Cavendish will enjoy a new-look lead-out train for 2024, with former QuickStep teammate and premier lead-out rider Michael Mørkøv coming aboard along with Davide Ballerini, Rüdiger Selig, and Max Kanter.

It remains to be seen how the train will shake out once racing resumes, but the familiarity of having Mørkøv racing in front of him will only help him chase more victories in 2024.

"He's the best lead-out man in the world, isn't he?" Cavendish said. "For sure, anybody that has Michael Mørkøv has a better chance to win a stage of the Tour de France. It's great – we've raced together since we were 14 years old. We've been through everything cycling at the same time even off the bike. Just like Renshaw was, he's the calm to my not so calm. There's a good balance in the room as well."

"It's always good. You don't have to look at what races you can try and work together to build on something with. You can kind of hit the ground running. It's definitely a benefit."

"Astana Qazaqstan historically hasn't really focused on sprints but we've got a team boss in Alex and a management that know bike racing. So it's not like they're clueless in what we would need. It's just that we've never really been in that direction. So, I have massive confidence and so far it seems to have been good that I've had that confidence because it feels nice here in December."

The Tour de France is Cavendish's biggest goal of the year – at the route presentation he said "It might be the hardest route I've ever seen" – and he'll start the run-up to July with a new experience as he heads to the Tour Colombia in February.

Cavendish said he's heading to the race, held next year for the first time since 2020, with altitude training in mind. It's not something he's done a lot of during his career – and he said he didn't have great experiences with it at his old team Dimension Data – but he noted that it's more or less a prerequisite to be on top form for races in modern cycling.
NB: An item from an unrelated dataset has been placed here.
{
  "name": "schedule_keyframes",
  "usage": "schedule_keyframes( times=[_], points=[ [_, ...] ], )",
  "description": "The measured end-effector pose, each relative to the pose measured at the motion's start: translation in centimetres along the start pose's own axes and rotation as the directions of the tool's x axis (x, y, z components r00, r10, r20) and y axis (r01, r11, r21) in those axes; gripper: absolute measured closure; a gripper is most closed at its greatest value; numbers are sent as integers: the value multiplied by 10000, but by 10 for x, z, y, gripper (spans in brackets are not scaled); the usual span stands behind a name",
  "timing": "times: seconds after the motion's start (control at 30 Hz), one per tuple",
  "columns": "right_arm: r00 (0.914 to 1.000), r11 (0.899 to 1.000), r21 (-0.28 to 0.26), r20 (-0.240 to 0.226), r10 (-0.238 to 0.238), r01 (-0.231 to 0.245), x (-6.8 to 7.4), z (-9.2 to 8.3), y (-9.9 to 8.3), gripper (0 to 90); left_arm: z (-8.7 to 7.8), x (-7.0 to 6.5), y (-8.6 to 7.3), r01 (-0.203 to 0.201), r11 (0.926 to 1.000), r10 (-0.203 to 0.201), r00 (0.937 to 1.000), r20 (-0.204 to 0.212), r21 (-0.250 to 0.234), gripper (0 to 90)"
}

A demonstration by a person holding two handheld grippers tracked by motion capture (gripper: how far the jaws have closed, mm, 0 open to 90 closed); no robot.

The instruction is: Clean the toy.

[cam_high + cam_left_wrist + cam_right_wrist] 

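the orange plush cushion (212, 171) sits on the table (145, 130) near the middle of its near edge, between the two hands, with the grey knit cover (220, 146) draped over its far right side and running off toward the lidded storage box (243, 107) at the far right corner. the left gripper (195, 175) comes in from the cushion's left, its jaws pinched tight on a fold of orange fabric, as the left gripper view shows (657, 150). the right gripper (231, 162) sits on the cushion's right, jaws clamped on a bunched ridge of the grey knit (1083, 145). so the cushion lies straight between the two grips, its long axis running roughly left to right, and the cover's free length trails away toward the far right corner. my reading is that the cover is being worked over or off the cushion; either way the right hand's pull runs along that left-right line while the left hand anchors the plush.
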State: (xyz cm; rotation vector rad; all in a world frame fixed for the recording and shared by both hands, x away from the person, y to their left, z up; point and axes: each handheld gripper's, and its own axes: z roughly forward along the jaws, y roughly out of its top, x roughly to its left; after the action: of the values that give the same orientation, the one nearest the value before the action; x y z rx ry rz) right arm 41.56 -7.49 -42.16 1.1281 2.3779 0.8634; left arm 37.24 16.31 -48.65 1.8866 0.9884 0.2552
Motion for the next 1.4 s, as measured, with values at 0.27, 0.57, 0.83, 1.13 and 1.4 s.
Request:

"To do a bit of altitude training, first and foremost," he said of his decision to start the race. "You can find places around Europe that do altitude but normally one of the teams with the massive budgets have booked the hotel for the whole year and stuff so you can't really do it. You have to find solutions elsewhere."

"I really haven't done that much altitude in my career but it's kind of you have to do now. It's not like you're getting a benefit from doing it. You're just not so much at the level if you don't do it now."

"I've been [to altitude training] a handful of times when it's been controlled and I've gone very well off it, and the times with Dimension Data when you're just left your own devices and it's kind of gone the other way. I know we've got people around here that know what they're doing with it, so we'll give it a go."